> TASK BRIEF
In the data below, reproduce everything exactly except the images.

> INPUT DATA
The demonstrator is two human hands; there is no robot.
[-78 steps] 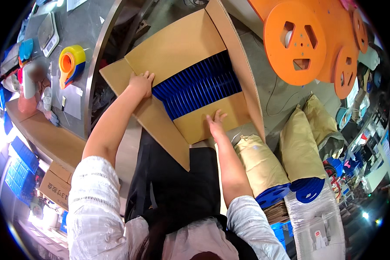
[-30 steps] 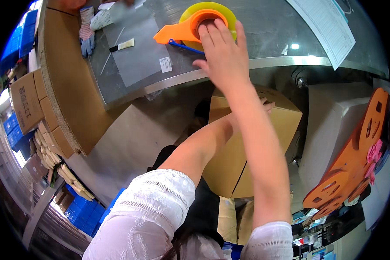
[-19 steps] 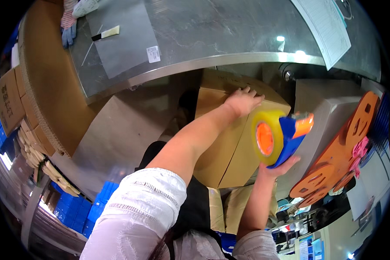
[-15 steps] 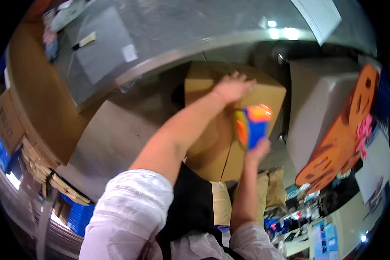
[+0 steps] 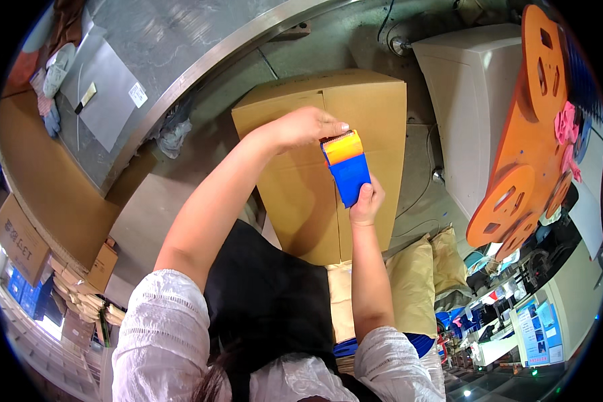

> ANSWER TO THE EXERCISE
The demonstrator is two human hands; there is no robot.
[-78 steps] 
[-30 steps] 
[-19 steps] 
[-15 steps] 
[+0 steps] 

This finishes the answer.